Key Benefits of Network Traffic Analysis
Network traffic analysis gives security teams visibility where traditional tools fall short, especially in encrypted environments.
Key benefits include:
- Improved visibility into encrypted traffic
Even when payloads are hidden, analyzing metadata, protocols, and behavior helps teams understand what’s happening on the network.
- Early detection of hidden threats
Abnormal traffic patterns, unusual connections, and suspicious beaconing often surface before alerts trigger elsewhere.
- Faster threat investigation
Network traffic analysis provides context around who communicated with whom, when, and how, reducing investigation time.

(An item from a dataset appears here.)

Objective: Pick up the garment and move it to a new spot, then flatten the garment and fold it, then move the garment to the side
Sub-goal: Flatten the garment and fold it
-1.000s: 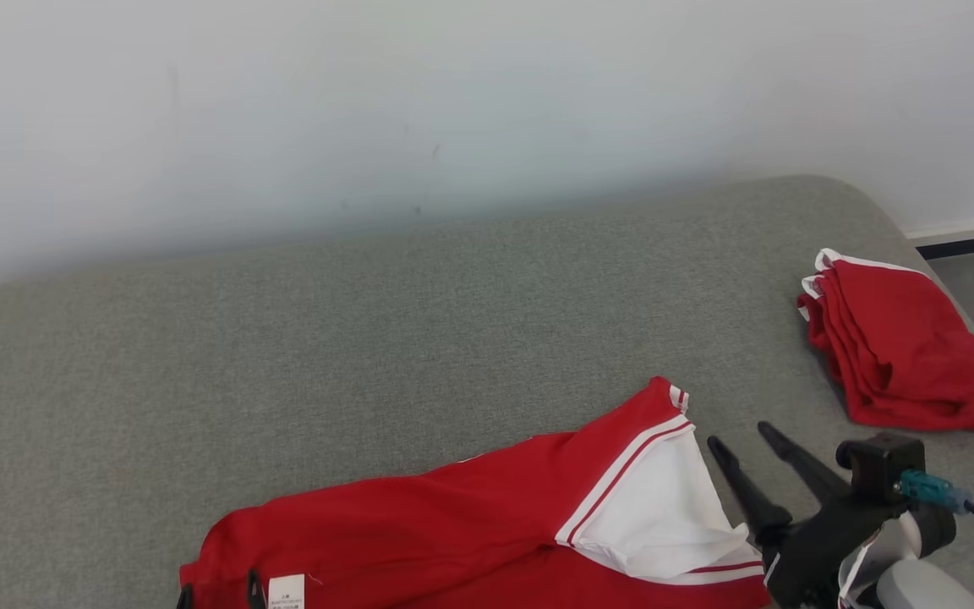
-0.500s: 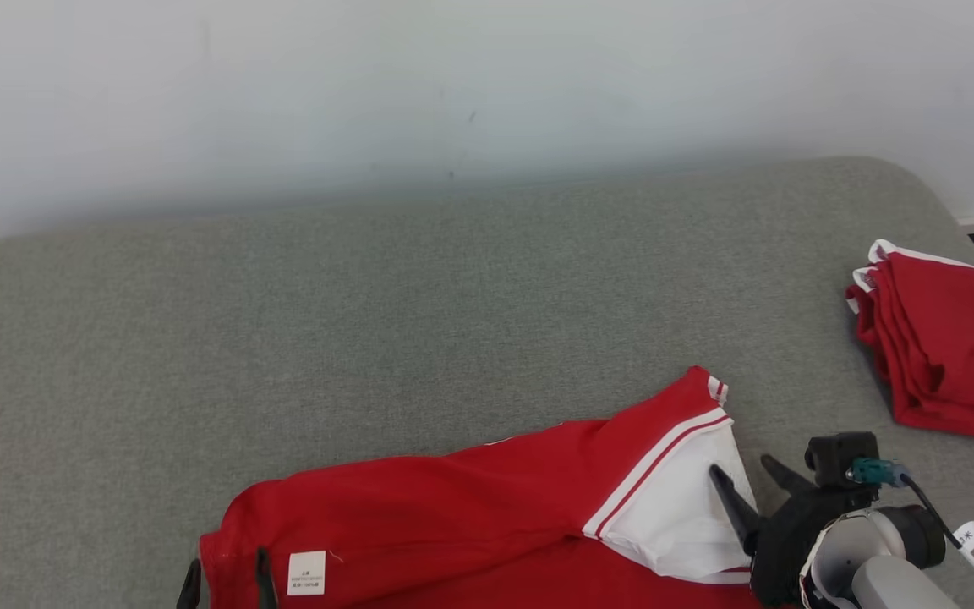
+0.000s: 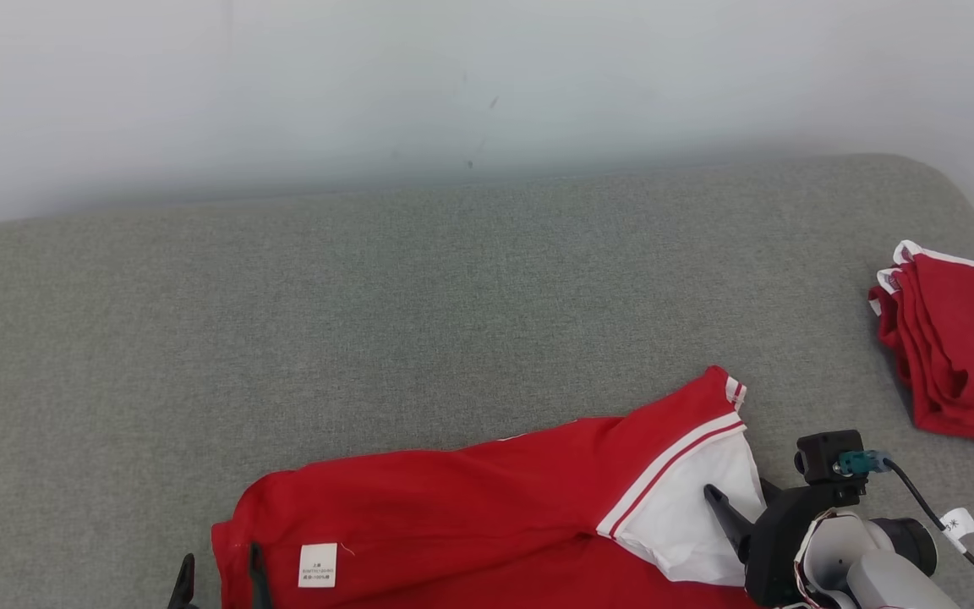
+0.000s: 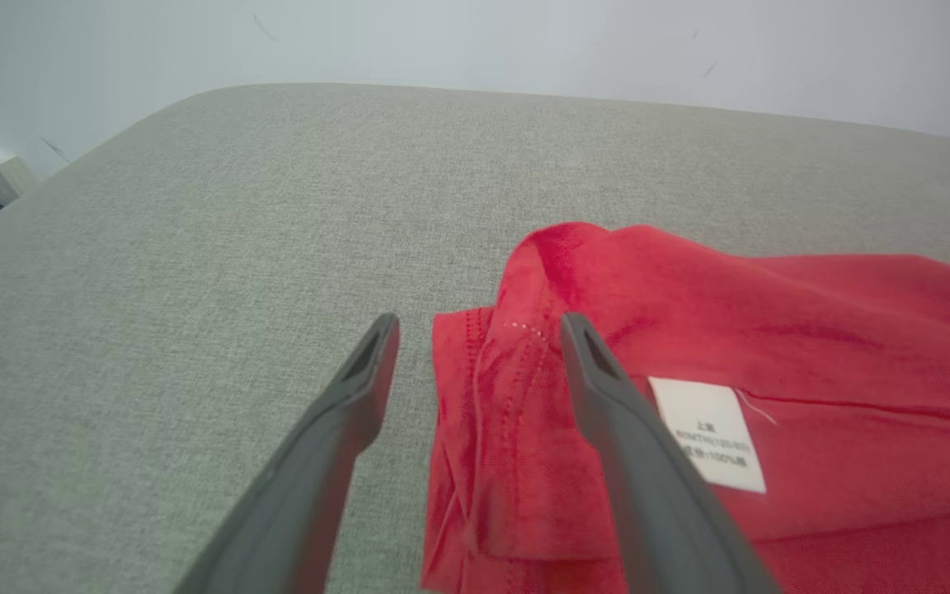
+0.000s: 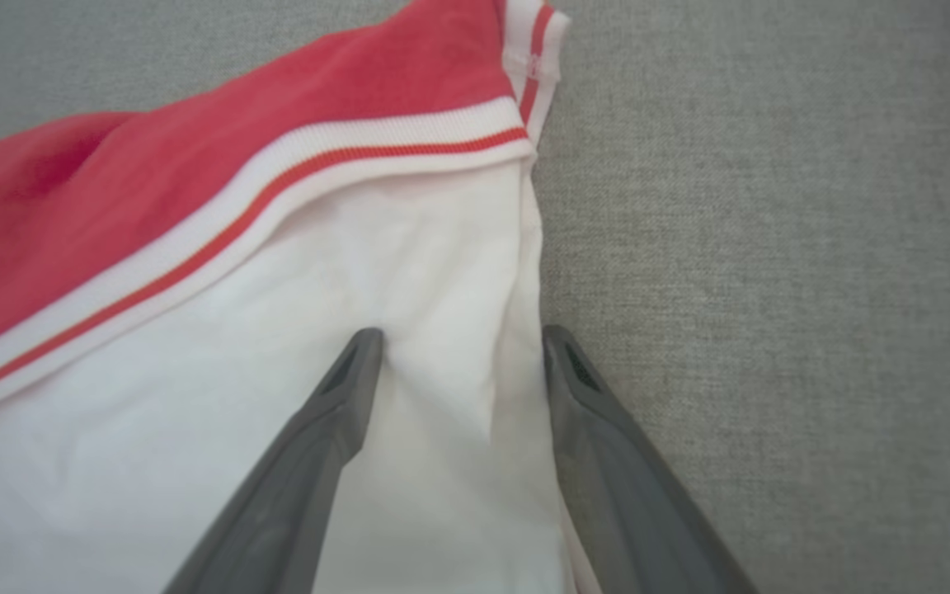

- Reduced blind spots across the network
Continuous network traffic monitoring helps uncover unmanaged assets, shadow IT, and misconfigured services.
- Stronger incident response
By analyzing network traffic in real time, teams can contain threats faster and limit lateral movement.
- Better compliance and audit support
Network traffic data helps validate encryption strength, protocol usage, and policy enforcement.
This is why organizations rely on network traffic analysis to move from reactive alerting to proactive security.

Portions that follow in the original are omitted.